Perché la musica può fare davvero la differenza
La voce è sempre importante, il silenzio non è mai il modo giusto per comunicare, e la musica tra tutti i canali comunicativi, è il linguaggi o che spesso rende la voce più forte e comprensibili soprattutto grazie ad alcune caratteristiche principali:
- Empatia: una canzone ti fa immedesimare nella storia, ti mette nei panni di chi soffre, ti emoziona.
- Risonanza: testi forti, se ascoltati e condivisi, possono diventare virali, diventare slogan, diventare inni.
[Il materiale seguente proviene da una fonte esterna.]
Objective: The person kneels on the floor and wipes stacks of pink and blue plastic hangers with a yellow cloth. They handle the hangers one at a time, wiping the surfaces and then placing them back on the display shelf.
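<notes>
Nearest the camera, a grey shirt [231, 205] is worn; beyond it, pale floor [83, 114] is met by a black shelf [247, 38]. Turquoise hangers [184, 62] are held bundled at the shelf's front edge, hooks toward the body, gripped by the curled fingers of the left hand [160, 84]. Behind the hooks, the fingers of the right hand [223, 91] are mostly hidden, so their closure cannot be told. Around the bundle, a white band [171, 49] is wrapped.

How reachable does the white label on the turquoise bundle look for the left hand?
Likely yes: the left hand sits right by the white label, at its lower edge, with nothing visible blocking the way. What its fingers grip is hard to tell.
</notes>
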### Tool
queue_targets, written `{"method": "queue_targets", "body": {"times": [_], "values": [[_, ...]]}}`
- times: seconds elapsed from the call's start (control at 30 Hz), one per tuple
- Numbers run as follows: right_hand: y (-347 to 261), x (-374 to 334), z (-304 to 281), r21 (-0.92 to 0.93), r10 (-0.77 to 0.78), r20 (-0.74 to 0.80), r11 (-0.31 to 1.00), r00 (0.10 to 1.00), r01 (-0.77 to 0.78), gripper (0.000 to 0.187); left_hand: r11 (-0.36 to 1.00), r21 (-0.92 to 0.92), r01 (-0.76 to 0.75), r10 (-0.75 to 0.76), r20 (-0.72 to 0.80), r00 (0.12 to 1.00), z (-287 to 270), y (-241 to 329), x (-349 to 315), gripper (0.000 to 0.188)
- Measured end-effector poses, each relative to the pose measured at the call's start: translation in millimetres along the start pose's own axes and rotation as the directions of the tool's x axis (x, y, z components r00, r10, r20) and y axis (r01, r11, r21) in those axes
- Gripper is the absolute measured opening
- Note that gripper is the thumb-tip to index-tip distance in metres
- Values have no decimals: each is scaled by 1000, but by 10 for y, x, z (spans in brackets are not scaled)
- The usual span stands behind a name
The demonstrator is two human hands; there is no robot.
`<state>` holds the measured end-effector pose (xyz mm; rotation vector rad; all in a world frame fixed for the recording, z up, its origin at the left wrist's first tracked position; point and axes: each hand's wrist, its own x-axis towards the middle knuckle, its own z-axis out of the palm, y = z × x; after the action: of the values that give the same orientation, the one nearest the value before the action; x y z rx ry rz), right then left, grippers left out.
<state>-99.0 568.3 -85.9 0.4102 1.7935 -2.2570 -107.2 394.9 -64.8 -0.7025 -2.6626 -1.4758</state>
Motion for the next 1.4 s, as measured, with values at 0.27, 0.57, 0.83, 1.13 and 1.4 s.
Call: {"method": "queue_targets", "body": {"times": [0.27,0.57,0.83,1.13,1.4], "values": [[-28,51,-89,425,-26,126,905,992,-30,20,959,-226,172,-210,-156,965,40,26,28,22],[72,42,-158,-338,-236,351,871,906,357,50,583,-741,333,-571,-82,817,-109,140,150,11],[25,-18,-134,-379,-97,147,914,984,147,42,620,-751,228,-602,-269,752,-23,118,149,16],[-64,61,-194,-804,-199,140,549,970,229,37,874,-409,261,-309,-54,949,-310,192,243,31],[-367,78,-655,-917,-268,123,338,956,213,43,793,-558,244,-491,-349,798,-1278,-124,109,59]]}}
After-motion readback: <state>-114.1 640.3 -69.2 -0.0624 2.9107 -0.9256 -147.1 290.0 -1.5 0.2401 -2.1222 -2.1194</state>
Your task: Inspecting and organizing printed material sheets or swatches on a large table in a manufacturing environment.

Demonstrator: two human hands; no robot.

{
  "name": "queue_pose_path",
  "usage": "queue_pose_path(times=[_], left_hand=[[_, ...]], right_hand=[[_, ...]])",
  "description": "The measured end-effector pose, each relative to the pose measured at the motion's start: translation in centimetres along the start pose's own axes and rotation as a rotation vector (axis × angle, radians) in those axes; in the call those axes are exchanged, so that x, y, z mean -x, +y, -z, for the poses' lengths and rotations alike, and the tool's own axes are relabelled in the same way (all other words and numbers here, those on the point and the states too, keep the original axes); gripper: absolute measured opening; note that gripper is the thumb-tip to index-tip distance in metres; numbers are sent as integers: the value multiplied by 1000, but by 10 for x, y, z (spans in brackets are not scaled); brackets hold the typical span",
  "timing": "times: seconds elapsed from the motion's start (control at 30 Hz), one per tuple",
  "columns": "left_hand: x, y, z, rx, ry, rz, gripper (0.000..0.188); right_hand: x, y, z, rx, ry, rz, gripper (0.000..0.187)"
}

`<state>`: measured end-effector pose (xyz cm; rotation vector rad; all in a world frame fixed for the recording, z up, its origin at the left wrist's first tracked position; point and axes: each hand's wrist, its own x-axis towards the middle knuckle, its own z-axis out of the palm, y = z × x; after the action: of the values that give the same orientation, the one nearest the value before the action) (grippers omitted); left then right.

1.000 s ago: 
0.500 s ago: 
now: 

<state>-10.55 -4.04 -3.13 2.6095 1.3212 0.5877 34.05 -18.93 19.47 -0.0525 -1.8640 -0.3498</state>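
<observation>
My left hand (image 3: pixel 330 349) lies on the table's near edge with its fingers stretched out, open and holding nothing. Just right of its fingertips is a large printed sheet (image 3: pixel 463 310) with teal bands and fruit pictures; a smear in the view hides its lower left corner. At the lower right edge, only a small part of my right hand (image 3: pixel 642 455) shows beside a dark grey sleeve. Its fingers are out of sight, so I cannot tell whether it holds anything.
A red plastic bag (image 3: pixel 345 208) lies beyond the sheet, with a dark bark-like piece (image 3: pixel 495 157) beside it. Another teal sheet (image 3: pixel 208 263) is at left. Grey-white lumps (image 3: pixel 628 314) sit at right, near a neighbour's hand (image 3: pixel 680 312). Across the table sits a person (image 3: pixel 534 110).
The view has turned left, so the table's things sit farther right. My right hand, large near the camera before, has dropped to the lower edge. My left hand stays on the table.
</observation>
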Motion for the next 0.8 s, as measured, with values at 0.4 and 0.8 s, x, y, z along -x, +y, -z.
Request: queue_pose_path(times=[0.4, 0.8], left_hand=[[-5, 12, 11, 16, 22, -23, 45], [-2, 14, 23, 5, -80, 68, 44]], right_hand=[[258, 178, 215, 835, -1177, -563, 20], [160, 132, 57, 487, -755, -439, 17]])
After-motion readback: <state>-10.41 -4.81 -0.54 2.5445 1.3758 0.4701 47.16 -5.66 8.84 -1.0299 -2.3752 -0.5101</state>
Arrivare lontano.
- Educazione: non tutti parlano di violenza di genere con sincerità; la musica può aprire dialoghi, fare riflettere, insegnare cose a chi non le conosce.
- Impersonificazione: per chi ha vissuto abusi, ascoltare una canzone che descrive la sua realtà può essere liberatorio; per chi non l’ha vissuta, può essere un invito ad ascoltare, a non ignorare e non giudicare mai!
Non basta un giorno per ricordare, bisogna farlo sempre!
Usare la musica come lente per vedere la realtà è un piccolo gesto che può fare la differenza. Rendere la musica veicolo di sensibilizzazione su queste tematiche resta un modo molto potente per raggiungere un pubblico giovane che spesso è ignaro, o pensa che certe questioni non lo riguardino.
La violenza sulle donne continua purtroppo, ma anche la musica e tutti noi dobbiamo continuare a testimoniare, a denunciare, a dare speranza per cambiare qualcosa. Tutto deve far rumore, tutto può e deve portare attenzione ad un fenomeno così doloroso e diffuso.
La musica e le parole sono potenti, aiutano a capire e conoscere, e sono potenti tanto quanto l’ascoltatore che ricerca nella musica identità, speranza e supporto.